# The Dead End 2009 Party invites



## Ghostess

Whew! These things are a lot of work, and now my carpal tunnel is acting up.. but I enjoy making them so much that it's all good. Got about 38 done... only 62 more to go! Thanks to BevAnn from the "other" forum for the inspiration!

http://www.theghostess.com/2009invitations.htm


----------



## Hauntiholik

I love it Ghostess!


----------



## IMU

WOW! Those are great.


----------



## fick209

Wow, great job, look fantastic. Love the little skull


----------



## halloween71

As usual great job!


----------



## Ghostess

Thanks y'all!


----------



## scareme

Wow, that's alot of work. But they turned out great. You still have 62 to go? When do you have to have them sent out?


----------



## Spookie

I love the invites Ghostess. Man all those pages and time involved. I can see why your carpal is acting up. They look terrific though. BTW I couldn't see all the pages of the invite on your website. Really liked what I did see though. The tarot designs were perfect.


----------



## Ghostess

Thanks - I have them all burned, stained and painted... just need to glue the crystals on and drill holes in the sides so I can tie them all together. Then the envelopes need to be printed... possibly embellished in some way. Yeah, I am obsessive/compulsive.  I already got the ones delivered to the people that need to know at least 3 weeks in advance for work schedules and such. The rest will go out the first week of October (the ones that are mailed) and the ones to be hand-delivered in the neighborhood will go whenever I can get my girls to dress up and do it for me. (I don't like people, so I make them do it. Odd that I invite a lot of people over with my dislike for other *non-haunter/Halloween-freak* humans, isn't it?)


----------



## Ms. Wicked

They look great - very classy!


----------



## HalloweenZombie

Awesome, as always. Gothic and charming at the same time, which is not an easy thing to pull off.


----------



## Glosang

Looks great!!!!!


----------



## scream1973

Great job Deanna


----------



## witchywoman

Great Job! I wish I had your ambition! I send mine to Vista Print! I did a ransom note and was going to send a finger with each, but decided to just do a picture on the note. Much cheaper on postage. I am trying to watch the budget this year, unfortunately.


----------



## Lilly

wow very cool..
it's like a little book


----------



## Ghostess

Thanks y'all... they're a PITA to make, but fun all the same. Got lots of compliments on them from the guests I've already delivered them to.


----------



## si-cotik

Very neat!


----------



## nixie

Wow! Your invites made my invites feel all sad and inferior...


----------



## ELH Erin Loves Halloween

Best invitations I have seen PERIOD


----------



## Ghostess

Oh shucks... now y'all are making me blush.  Wish people would have shown up for the party. 14 people. FOURTEEN!


----------



## debbie5

Waitwaitwaitwaitwait..You hand made cool invitations, invited 100 people and **14** showed up!!?? WTH!!???

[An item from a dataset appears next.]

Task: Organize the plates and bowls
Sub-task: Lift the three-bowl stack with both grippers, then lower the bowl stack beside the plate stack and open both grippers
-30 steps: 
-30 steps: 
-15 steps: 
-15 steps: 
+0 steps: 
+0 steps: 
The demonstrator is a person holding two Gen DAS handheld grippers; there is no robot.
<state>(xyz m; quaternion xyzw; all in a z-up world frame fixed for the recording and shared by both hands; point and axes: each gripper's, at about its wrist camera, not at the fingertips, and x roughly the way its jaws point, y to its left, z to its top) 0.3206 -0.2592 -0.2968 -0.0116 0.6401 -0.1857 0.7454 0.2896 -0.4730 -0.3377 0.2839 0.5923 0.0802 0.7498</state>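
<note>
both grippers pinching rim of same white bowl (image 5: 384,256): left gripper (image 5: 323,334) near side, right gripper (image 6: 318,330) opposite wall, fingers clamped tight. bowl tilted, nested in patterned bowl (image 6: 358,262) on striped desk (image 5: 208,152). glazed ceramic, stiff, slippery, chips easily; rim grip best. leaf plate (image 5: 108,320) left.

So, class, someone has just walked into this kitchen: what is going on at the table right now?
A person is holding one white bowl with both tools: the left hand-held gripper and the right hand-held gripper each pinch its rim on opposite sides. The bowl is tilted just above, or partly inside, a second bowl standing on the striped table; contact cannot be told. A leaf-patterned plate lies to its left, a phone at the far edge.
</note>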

Oh man...I would be ticked OFF. All that work and FOOD....urgh.
Air fares are low- maybe all of HauntForum will show up next year!!


----------



## Ghostess

I'm not doing the party next year. Last year I had about 20 people show up, invited pretty much the same people (give or take a few). It's been 10 years now of parties for me, I think I deserve a break after all the hard work, money, blood, sweat, and tears I put into it.


----------



## DieTodtenReitenSchnell

Those are really great invites. The detail is spectacular! You did all those drawings yourself? They looks straight out of "The Ninth Gate" or something.

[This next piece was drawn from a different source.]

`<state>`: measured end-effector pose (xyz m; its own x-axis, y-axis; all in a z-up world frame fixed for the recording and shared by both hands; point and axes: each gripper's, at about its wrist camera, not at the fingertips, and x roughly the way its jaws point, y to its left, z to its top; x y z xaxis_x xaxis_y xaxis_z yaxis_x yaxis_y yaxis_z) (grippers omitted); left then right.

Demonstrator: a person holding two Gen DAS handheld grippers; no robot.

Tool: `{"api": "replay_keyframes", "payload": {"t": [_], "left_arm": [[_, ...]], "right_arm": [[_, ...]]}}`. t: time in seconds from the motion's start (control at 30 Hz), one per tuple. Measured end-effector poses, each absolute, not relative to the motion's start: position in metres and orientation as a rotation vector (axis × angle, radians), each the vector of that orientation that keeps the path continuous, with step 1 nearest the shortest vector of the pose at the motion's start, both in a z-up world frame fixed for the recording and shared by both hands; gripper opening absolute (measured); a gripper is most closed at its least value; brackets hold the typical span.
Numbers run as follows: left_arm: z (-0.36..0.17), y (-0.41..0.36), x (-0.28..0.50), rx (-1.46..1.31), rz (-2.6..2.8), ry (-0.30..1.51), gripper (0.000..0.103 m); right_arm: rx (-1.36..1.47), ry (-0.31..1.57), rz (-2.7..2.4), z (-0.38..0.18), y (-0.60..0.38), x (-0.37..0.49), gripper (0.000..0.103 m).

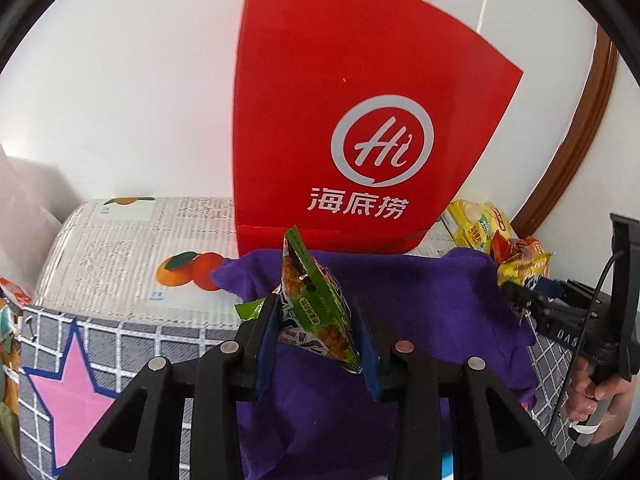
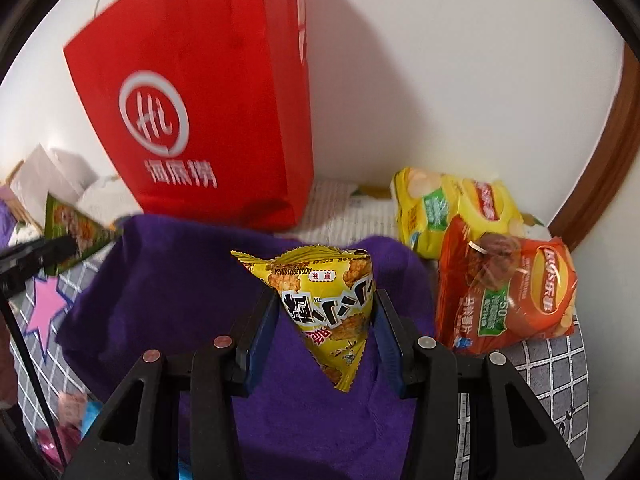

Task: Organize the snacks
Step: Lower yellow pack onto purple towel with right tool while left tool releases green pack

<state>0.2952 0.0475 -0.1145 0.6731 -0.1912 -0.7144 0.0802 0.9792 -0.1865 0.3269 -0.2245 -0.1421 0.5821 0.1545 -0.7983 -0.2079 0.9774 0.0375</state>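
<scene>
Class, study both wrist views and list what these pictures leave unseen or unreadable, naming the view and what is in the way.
- Inside of the red paper bag: both views show only its outer faces.
- Lettering on that bag, right wrist view: blurred.
- Yellow chip bag, right wrist view: lower part covered by the orange chip bag.
- Surface beneath the purple cloth: covered.
- Green snack packet in the left claw, right wrist view: blurred.

The red paper bag [image 1: 352, 92] loses its top and white handles past the upper edge in both views, and its printing blurs in the right wrist view. The purple cloth [image 1: 432, 312] hides much of the table [image 1: 120, 240] beneath. The yellow chip bag [image 2: 448, 208] sits partly behind the orange chip bag [image 2: 508, 296].
</scene>
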Motion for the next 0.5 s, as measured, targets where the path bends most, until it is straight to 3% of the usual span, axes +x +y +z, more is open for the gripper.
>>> {"api": "replay_keyframes", "payload": {"t": [0.5], "left_arm": [[-0.151,0.032,0.331,-0.120,-0.147,0.881,0.034]], "right_arm": [[-0.129,1.041,0.228,-0.178,-0.214,0.335,0.048]]}}
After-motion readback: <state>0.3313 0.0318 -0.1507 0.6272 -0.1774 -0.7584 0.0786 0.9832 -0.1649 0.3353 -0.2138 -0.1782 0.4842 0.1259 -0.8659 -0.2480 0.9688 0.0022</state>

It's hard when only 14 people show up. We get more people to come by knocking their socks off, having a party every single year (being consistent and reliable), and word of mouth makes more people come every year. After 9 years, we are up to about 60 people. But we started with 7 people, so I know what you mean!

Keep up work like that, and people will come.


----------



## Ghostess

Well, I lied. I AM having the party this year. I made up my mind while I was at work around midnight last night. Broke it to one of my coworkers who started jumping up and down and begged to bring her sister. I'm glad there's at least one person who is happy about it!

Sorry I never answered your question, DTRS.... I did not draw them, got most of them from a website: http://karenswhimsy.com/public-domain-images/


----------